O secretário foi morto no último dia 17, por volta das 21h. Elissando foi preso por policiais civis da Divisão de Repressão ao Crime Organizado (DRCO) ontem (19.01), por volta das 16h, com Edivaldo Gomes da Silva, 38, suspeito de participar do crime.
Os acusados foram trazidos para Manaus porque a população de Tapauá estava revoltada e ameaçava linchá-los. Elissandro foi flagranteado por corrupção ativa e indiciado por latrocínio. Edivaldo foi indiciado por partícipe no latrocínio.
De acordo com informações do delegado da DRCO, Fábio Silva, a vítima estava chegando em sua casa de motocicleta, localizada na Rua 8, bairro Açaí, quando um homem encapuzado o abordou e o alvejou com três tiros. A vítima foi levada ao Hospital Ana Tereza Ponciano, mas, não resistiu aos ferimentos.
Uma equipe de investigadores da DRCO, com o delegado Fábio Silva, foram até o município de Tapauá e iniciaram os trabalhos de levantamento de informações com o apoio de policiais do 60º Distrito Policial de Tapauá, e através de provas encontradas no local do crime. A balaclava usada por Elissandro, a arma utilizada no crime, um revólver calibre 38, foram encontrados em um matagal, próximo a residência da vítima, e também foi encontrada a camisa que Elissandro usou, no dia do crime, abandonada na rota de fuga.

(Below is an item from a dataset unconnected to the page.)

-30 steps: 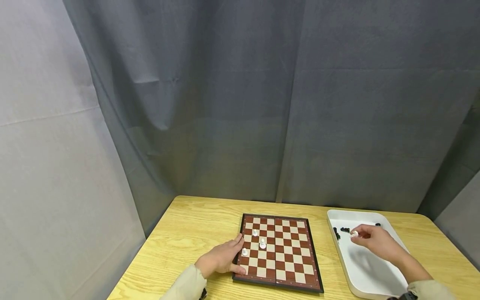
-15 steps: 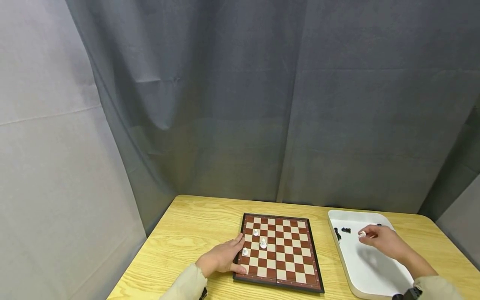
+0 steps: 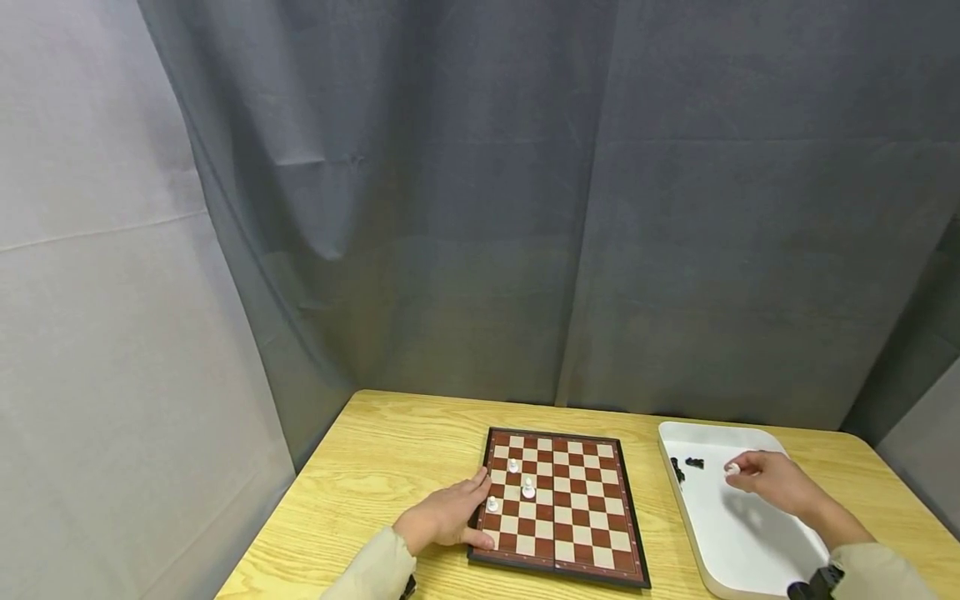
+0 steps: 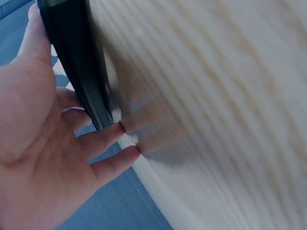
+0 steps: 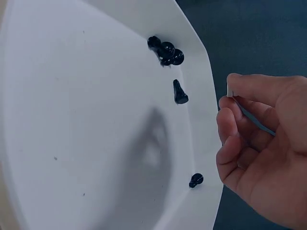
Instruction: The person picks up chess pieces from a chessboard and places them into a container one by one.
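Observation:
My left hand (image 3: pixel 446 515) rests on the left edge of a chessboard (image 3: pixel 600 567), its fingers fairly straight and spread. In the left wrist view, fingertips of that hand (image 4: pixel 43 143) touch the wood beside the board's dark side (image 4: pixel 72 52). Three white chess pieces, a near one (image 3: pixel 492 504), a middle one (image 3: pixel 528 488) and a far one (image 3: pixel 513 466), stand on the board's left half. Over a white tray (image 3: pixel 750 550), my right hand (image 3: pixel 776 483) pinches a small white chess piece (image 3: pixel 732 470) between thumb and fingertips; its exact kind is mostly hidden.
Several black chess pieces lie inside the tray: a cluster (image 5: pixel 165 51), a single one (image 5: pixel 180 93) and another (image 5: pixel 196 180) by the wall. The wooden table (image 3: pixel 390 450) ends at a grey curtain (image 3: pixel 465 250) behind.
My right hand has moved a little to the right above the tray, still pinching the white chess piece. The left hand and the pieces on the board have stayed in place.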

De posse desses dados e de depoimento de testemunhas, o acusado foi identificado e localizado ontem (19), por volta das 16h. Ele foi abordado em via pública, no Centro da cidade. No momento que estava sendo conduzido à delegacia, ofereceu R$ 10 mil, para ser liberado, sendo flagranteado por corrupção ativa (Artigo 333, do Código Penal Brasileiro).